The data:
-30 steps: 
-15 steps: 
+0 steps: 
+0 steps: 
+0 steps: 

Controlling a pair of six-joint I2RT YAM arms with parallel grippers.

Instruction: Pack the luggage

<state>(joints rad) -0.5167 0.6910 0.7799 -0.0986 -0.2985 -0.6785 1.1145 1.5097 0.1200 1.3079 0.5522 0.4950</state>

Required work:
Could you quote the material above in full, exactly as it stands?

Your response:
-30 steps: 
-15 steps: 
+0 steps: 
+0 steps: 
+0 steps: 

Controlling a pair of six-joint I2RT YAM arms with parallel grippers.

Instruction: Pack the luggage

<state>(joints rad) -0.5167 0.6910 0.7799 -0.0986 -0.2985 -0.6785 1.1145 1.5097 0.1200 1.3079 0.5522 0.4950</state>

No further output will be produced for this exercise.